-- Dataset extract follows --
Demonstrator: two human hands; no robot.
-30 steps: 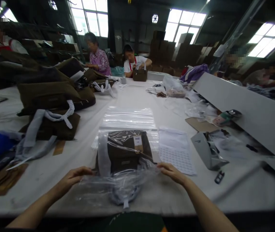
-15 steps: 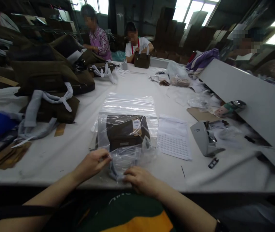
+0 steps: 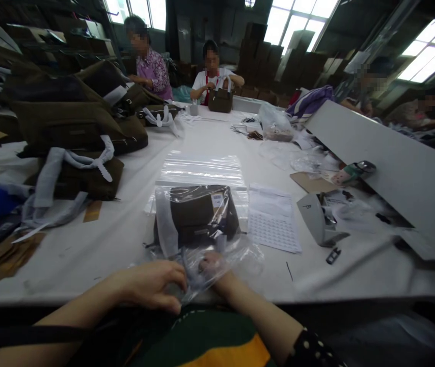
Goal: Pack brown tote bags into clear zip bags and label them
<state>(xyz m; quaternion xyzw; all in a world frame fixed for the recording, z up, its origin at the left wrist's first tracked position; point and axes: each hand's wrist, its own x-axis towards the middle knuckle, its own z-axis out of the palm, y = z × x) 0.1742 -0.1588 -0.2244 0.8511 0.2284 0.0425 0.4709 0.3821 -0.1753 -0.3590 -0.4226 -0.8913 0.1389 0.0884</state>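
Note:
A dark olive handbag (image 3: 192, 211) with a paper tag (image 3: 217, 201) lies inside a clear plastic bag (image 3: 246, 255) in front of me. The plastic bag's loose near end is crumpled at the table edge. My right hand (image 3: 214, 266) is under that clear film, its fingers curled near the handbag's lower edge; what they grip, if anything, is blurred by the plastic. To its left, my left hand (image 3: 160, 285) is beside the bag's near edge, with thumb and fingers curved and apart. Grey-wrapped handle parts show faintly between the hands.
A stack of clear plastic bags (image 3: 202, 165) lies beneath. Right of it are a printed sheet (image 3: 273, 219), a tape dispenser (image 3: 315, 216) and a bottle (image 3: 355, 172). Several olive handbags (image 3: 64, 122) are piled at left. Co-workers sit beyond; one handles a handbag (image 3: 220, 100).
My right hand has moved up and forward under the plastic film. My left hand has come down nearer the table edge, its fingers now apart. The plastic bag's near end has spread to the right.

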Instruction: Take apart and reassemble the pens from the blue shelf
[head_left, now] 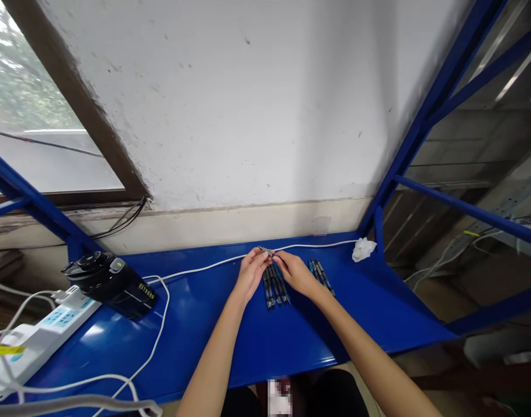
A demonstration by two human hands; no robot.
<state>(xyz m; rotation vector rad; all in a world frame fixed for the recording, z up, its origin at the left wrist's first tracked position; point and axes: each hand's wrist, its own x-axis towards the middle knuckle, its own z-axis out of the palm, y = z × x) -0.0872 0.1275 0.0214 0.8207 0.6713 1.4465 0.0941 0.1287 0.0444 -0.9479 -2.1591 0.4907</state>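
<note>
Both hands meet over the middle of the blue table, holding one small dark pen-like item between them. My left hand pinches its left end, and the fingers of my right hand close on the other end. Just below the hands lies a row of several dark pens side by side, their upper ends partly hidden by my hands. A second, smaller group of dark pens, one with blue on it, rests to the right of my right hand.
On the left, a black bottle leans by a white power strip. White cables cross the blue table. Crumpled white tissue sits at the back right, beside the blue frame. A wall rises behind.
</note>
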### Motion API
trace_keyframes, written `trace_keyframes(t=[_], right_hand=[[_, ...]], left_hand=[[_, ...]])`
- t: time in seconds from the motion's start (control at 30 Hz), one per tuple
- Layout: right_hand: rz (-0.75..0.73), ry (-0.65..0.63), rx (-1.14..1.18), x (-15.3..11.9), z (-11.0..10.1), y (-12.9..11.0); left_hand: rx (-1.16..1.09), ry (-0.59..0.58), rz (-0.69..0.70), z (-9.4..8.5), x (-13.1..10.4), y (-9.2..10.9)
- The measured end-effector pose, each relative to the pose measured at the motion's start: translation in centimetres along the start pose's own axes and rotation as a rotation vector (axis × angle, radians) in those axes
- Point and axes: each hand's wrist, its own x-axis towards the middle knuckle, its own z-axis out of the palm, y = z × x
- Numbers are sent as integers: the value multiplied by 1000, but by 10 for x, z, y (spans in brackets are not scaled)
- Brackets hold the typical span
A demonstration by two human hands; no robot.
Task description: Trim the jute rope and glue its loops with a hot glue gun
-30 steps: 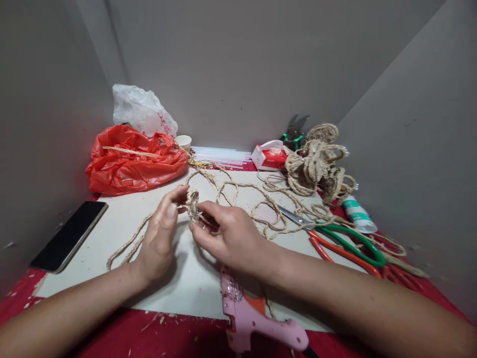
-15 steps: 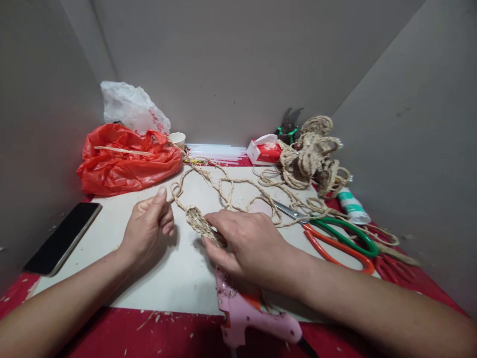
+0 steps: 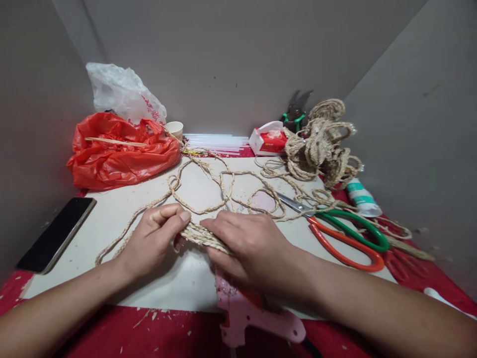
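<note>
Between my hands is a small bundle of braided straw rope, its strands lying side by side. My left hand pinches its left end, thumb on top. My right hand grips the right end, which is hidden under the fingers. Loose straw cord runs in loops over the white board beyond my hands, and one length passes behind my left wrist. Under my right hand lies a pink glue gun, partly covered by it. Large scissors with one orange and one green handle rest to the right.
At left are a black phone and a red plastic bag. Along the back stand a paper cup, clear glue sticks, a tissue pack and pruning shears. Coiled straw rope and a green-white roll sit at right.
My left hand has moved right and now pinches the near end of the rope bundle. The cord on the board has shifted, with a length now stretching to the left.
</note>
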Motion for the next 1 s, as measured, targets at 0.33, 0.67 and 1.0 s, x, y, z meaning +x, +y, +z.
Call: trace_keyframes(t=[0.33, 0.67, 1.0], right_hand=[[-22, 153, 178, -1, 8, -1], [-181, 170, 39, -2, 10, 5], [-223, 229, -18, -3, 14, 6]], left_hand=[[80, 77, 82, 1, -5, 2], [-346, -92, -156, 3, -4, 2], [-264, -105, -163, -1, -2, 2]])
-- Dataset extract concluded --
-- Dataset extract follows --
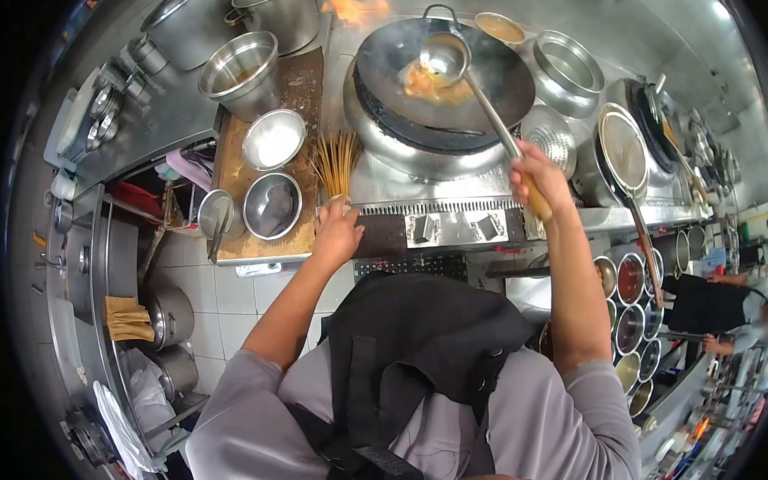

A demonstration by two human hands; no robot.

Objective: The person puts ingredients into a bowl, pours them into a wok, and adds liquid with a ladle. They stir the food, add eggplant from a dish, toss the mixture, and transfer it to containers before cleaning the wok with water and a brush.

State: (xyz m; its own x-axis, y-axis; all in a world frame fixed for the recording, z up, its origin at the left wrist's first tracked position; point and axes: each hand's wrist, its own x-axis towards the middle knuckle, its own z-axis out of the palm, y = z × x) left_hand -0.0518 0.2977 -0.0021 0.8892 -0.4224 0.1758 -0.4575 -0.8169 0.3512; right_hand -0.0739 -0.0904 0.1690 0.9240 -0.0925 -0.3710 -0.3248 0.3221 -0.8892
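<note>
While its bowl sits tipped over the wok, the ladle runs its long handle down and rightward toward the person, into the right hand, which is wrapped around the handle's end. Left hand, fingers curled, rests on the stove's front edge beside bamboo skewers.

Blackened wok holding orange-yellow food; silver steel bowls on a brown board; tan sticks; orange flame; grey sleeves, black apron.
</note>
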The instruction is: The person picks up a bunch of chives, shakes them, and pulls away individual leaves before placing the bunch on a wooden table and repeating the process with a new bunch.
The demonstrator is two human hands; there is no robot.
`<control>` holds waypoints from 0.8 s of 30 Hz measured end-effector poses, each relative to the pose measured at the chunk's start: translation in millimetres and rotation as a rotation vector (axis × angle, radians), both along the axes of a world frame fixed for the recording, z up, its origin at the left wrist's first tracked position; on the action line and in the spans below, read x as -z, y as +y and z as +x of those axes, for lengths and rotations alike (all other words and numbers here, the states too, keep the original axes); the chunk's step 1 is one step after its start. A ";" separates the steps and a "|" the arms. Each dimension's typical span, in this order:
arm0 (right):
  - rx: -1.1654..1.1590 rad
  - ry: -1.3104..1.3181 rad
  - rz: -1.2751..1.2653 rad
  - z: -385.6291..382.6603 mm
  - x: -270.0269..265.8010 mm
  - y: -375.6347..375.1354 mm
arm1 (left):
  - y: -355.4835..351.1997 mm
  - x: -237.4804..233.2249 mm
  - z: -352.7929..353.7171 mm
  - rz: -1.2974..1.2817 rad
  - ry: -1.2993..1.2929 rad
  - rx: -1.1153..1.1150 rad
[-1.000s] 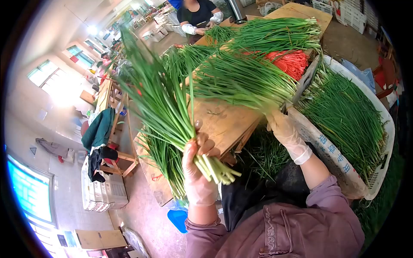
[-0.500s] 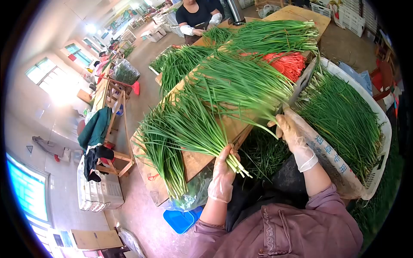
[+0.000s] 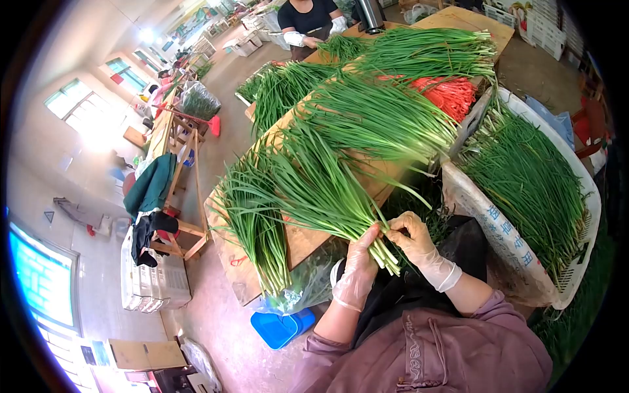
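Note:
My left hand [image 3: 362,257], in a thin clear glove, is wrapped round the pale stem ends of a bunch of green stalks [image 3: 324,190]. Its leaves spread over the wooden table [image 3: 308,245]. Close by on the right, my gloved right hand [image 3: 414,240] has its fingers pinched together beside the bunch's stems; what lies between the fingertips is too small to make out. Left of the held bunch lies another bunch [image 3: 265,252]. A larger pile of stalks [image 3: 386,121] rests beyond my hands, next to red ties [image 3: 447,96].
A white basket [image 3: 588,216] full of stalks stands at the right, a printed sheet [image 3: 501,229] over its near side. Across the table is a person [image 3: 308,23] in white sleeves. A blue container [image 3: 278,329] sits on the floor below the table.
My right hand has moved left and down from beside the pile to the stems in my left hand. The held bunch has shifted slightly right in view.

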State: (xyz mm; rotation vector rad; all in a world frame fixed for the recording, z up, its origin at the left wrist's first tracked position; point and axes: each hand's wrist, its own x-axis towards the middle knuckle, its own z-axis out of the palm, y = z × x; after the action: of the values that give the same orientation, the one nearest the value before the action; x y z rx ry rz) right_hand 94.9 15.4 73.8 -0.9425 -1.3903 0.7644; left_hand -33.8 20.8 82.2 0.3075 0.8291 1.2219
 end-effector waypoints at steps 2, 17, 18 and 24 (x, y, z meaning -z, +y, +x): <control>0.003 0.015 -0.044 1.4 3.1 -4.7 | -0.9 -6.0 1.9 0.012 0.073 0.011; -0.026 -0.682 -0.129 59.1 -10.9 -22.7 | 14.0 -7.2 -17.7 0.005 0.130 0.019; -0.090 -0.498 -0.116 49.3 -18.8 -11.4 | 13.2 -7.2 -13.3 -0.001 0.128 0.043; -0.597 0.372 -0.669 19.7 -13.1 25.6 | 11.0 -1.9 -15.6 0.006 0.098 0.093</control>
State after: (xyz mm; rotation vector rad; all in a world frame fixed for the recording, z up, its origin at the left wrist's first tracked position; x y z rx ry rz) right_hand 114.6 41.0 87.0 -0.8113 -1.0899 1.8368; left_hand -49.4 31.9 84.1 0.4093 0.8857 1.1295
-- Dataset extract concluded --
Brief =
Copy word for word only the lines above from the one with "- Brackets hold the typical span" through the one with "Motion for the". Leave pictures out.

Output below =
- Brackets hold the typical span
A demonstration by two human hands; no robot.
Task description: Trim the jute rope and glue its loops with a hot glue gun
-30 steps: 
-15 steps: 
+0 steps: 
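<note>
Between my hands is a small bundle of braided straw rope, its strands lying side by side. My left hand pinches its left end, thumb on top. My right hand grips the right end, which is hidden under the fingers. Loose straw cord runs in loops over the white board beyond my hands, and one length passes behind my left wrist. Under my right hand lies a pink glue gun, partly covered by it. Large scissors with one orange and one green handle rest to the right.
At left are a black phone and a red plastic bag. Along the back stand a paper cup, clear glue sticks, a tissue pack and pruning shears. Coiled straw rope and a green-white roll sit at right.
My left hand has moved right and now pinches the near end of the rope bundle. The cord on the board has shifted, with a length now stretching to the left.
</note>
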Motion for the next 1 s, as measured, targets at 0.33, 0.67 and 1.0 s, x, y, z meaning +x, +y, +z.

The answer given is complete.